Print all of the data exactly as written.
::: GIVEN DATA :::
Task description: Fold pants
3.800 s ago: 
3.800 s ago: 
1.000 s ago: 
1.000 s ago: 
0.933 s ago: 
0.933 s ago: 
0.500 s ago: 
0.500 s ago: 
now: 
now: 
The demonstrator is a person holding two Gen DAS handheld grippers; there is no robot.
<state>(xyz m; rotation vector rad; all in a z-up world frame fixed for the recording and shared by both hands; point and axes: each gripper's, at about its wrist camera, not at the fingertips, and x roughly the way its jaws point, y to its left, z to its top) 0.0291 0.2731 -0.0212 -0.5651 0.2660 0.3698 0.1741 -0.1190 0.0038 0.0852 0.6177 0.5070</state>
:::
## EXERCISE RESULT
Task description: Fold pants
3.800 s ago: 
3.800 s ago: 
1.000 s ago: 
1.000 s ago: 
0.933 s ago: 
0.933 s ago: 
0.500 s ago: 
0.500 s ago: 
now: 
now: 
The demonstrator is a person holding two Gen DAS handheld grippers; there is no robot.
<state>(xyz m; rotation vector rad; all in a z-up world frame fixed for the recording and shared by both hands; point and axes: each gripper's, at about its wrist camera, not at the fingertips, and x roughly the way its jaws point, y to its left, z to its top) 0.0291 0.2731 -0.0212 -0.5651 0.2660 0.3698 0.1741 -0.1190 0.0038 0.0852 0.6177 0.5070</state>

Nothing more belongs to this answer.